### What is required
Your answer should consist of the lines in the listing that hold "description".

(Provided records Opens)

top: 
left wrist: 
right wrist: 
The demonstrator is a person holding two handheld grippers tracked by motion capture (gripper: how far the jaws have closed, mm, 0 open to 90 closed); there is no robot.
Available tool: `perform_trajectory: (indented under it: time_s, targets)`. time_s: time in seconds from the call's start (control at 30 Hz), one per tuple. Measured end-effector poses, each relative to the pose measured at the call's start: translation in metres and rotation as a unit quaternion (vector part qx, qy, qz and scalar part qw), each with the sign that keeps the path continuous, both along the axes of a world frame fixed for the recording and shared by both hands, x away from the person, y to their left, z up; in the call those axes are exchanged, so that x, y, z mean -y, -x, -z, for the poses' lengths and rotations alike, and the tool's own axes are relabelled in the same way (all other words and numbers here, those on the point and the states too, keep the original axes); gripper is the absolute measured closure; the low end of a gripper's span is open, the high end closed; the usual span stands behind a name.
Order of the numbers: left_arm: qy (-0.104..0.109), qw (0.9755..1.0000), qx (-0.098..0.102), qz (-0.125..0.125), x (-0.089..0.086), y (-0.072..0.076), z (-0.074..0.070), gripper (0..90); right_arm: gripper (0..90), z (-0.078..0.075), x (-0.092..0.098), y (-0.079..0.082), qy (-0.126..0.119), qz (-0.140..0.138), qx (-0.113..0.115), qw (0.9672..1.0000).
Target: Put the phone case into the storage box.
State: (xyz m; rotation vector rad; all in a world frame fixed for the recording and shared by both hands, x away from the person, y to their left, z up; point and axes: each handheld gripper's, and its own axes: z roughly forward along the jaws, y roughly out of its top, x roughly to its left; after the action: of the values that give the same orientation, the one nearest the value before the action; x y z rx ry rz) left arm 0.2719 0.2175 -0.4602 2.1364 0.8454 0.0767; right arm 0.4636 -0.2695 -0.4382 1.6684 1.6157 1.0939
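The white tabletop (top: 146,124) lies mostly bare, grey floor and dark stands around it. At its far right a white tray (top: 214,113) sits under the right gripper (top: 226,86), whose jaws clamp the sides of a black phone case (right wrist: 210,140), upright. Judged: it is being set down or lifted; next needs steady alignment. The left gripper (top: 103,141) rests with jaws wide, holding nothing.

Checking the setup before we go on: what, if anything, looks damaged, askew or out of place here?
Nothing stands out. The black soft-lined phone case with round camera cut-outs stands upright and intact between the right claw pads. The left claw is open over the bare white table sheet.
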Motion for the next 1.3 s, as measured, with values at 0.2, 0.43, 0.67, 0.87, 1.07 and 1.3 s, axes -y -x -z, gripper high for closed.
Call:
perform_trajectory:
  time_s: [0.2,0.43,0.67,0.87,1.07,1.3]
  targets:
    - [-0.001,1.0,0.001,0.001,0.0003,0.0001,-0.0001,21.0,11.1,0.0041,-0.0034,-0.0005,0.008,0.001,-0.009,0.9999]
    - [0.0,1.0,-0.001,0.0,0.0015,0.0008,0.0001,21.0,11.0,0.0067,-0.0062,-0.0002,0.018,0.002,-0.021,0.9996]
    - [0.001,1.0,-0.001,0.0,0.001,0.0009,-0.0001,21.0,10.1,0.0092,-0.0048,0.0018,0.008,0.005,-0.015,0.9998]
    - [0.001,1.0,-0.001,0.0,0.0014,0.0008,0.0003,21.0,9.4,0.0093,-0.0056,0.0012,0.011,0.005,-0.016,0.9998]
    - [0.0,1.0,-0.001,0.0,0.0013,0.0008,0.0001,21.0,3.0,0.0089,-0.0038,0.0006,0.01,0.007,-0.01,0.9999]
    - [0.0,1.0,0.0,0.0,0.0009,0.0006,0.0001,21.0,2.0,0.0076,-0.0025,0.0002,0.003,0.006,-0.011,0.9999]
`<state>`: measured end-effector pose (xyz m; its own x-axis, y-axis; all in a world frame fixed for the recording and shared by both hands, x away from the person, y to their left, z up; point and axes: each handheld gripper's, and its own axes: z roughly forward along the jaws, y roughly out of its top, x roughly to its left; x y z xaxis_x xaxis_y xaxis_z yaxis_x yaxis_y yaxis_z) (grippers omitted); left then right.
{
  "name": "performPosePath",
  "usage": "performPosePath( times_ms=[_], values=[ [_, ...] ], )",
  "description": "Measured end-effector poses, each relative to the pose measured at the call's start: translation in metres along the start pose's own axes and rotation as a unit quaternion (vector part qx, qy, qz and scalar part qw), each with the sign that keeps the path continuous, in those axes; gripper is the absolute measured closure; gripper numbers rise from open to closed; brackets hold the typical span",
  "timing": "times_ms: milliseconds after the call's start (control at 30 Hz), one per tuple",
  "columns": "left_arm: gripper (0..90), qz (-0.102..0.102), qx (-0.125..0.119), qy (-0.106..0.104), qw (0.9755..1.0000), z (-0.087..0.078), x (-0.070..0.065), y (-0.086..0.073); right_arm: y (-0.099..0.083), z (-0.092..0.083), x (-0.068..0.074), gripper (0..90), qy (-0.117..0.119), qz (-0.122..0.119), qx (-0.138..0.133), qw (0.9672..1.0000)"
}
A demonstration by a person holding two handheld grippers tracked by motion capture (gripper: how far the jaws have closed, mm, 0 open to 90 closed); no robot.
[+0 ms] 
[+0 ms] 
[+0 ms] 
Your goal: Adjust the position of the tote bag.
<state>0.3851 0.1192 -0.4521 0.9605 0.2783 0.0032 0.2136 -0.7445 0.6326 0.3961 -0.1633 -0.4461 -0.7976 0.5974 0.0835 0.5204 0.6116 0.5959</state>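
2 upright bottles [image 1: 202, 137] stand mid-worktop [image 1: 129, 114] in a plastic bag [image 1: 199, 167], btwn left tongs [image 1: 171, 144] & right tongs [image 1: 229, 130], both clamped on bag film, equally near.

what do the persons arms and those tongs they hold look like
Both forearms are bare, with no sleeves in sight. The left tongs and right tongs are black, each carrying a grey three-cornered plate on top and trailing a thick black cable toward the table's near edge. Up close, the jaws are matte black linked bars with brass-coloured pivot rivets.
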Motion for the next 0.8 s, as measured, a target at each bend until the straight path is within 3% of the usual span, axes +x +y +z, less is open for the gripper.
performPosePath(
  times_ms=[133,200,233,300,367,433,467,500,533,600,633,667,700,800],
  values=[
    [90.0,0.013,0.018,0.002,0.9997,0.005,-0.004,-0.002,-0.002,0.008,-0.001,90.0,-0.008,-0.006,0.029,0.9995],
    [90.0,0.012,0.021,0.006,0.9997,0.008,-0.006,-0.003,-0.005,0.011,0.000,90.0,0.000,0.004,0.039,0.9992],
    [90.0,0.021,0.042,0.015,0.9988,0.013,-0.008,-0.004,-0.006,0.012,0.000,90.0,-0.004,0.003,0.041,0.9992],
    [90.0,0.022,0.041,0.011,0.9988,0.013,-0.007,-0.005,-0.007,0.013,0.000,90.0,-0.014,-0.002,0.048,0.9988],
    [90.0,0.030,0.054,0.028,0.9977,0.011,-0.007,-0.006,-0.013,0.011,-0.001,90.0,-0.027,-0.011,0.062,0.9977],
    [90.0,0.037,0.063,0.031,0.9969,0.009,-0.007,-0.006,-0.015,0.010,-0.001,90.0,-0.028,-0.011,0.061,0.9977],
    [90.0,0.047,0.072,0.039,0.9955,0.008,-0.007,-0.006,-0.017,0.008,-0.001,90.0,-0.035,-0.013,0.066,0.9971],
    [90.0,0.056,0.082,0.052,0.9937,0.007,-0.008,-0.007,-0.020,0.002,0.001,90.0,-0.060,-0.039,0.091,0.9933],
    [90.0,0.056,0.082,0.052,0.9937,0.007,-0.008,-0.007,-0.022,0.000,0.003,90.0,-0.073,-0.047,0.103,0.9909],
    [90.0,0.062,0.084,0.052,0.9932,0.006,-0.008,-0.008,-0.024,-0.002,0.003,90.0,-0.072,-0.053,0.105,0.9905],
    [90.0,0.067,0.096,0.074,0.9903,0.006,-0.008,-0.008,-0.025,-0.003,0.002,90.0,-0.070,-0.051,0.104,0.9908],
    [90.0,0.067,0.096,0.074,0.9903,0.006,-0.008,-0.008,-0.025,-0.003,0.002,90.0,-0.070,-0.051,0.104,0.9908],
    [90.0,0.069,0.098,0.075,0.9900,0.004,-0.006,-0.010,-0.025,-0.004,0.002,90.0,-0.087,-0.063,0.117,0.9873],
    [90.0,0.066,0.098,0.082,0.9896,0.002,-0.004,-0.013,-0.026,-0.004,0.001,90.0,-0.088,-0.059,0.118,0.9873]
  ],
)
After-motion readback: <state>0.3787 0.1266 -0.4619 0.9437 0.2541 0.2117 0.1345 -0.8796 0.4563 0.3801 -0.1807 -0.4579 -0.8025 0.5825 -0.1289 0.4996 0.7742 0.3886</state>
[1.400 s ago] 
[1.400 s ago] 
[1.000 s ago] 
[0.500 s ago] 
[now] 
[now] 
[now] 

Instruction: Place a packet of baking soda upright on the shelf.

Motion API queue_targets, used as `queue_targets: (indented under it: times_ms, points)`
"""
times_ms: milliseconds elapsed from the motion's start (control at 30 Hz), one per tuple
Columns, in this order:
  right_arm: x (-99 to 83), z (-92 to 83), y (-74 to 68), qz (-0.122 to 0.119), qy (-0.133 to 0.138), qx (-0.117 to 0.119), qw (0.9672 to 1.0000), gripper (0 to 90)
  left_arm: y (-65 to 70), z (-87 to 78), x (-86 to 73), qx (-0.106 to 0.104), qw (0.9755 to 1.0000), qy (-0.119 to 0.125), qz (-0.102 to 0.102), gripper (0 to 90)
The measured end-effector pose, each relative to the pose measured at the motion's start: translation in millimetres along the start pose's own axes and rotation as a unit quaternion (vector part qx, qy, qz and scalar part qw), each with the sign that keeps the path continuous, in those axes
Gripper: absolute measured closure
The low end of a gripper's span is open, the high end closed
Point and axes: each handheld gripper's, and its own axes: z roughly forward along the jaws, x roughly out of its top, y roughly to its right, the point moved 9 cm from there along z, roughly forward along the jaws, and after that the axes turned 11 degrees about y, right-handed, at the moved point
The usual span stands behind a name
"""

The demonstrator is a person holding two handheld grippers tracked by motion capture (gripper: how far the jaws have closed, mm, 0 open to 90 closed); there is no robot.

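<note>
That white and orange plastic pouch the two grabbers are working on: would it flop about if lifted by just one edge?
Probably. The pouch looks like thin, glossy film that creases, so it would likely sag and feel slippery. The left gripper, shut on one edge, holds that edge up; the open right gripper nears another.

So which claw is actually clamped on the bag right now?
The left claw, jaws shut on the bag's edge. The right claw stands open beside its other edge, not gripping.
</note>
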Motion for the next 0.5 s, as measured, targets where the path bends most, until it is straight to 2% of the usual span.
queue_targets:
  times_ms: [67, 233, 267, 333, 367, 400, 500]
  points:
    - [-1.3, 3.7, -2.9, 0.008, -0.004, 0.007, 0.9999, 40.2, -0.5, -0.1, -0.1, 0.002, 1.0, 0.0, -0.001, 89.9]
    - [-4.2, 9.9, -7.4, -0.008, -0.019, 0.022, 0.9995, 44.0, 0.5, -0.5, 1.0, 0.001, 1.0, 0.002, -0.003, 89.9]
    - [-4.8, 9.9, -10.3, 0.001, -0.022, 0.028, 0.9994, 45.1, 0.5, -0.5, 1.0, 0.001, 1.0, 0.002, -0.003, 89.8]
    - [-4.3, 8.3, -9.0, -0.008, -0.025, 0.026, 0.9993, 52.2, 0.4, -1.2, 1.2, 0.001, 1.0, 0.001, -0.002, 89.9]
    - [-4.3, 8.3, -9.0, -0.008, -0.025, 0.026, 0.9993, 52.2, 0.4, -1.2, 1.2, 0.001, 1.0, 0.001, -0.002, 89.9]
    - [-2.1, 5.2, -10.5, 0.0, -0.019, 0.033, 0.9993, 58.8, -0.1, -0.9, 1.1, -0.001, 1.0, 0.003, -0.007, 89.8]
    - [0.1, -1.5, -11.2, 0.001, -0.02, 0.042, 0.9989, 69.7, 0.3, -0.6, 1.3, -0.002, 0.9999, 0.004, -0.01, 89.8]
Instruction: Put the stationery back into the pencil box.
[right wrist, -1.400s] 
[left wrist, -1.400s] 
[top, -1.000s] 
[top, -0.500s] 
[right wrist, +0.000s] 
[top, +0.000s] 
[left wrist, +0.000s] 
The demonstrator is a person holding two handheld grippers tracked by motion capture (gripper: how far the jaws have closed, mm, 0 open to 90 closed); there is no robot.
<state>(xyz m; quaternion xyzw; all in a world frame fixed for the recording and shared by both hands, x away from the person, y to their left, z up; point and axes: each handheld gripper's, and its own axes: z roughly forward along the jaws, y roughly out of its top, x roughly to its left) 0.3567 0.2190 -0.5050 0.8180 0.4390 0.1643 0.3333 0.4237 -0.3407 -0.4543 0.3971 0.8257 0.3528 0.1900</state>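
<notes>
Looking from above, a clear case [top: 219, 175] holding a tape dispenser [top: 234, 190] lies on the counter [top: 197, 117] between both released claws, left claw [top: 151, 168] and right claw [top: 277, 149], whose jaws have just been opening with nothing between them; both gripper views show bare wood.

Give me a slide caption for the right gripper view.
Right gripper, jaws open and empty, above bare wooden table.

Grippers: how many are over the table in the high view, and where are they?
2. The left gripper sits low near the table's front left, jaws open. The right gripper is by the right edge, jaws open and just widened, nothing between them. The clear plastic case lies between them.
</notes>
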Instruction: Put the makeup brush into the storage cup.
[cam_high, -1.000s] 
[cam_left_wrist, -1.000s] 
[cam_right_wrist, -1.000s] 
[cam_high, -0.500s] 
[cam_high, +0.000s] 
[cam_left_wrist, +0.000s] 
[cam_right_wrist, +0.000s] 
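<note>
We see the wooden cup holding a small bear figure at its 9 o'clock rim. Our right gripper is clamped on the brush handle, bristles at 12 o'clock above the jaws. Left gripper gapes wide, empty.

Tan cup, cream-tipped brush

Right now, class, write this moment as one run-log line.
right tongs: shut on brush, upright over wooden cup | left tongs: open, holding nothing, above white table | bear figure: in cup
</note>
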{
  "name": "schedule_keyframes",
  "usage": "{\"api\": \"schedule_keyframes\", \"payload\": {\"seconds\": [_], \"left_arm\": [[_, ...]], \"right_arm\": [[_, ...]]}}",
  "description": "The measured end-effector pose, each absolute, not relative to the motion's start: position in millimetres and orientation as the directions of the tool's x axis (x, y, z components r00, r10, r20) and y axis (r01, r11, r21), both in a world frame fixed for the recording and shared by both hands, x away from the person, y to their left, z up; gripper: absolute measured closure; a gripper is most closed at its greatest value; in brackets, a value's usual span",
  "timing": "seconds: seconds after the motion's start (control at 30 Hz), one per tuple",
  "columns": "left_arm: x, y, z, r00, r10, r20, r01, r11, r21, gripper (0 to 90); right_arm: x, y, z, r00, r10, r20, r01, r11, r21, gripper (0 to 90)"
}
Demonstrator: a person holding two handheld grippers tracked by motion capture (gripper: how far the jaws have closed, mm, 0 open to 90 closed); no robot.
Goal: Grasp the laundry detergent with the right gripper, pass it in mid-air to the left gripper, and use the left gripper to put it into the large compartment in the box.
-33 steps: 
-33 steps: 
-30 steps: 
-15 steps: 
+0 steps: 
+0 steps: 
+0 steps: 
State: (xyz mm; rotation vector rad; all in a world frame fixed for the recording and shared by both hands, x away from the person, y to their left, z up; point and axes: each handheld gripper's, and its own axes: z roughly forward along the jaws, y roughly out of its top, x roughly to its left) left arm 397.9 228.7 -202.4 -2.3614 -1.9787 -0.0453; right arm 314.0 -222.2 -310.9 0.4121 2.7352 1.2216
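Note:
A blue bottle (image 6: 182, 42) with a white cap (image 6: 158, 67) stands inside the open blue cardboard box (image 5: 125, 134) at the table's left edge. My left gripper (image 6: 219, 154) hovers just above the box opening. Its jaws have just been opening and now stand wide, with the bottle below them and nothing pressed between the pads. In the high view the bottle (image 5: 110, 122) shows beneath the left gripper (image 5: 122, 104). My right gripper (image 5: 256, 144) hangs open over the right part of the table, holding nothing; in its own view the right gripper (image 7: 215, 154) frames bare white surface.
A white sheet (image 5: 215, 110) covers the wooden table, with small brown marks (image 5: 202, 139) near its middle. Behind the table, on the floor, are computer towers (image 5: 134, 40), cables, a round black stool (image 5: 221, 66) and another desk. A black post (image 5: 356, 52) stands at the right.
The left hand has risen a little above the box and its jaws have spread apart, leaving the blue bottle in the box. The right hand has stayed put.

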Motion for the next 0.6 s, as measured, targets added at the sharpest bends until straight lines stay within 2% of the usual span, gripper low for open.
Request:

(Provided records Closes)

### Written solution
  "description": "Measured end-effector poses, each relative to the pose measured at the call's start: translation in metres along the start pose's own axes and rotation as a unit quaternion (vector part qx, qy, qz and scalar part qw), each with the sign that keeps the path continuous, in those axes; gripper is the absolute measured closure; gripper numbers rise from open to closed; brackets hold the typical span",
  "description": "The measured end-effector pose, each absolute, not relative to the motion's start: position in millimetres and orientation as the directions of the tool's x axis (x, y, z components r00, r10, r20) and y axis (r01, r11, r21), both in a world frame fixed for the recording and shared by both hands, x away from the person, y to their left, z up; gripper: absolute measured closure; a gripper is most closed at its greatest value; in brackets, a value's usual span",

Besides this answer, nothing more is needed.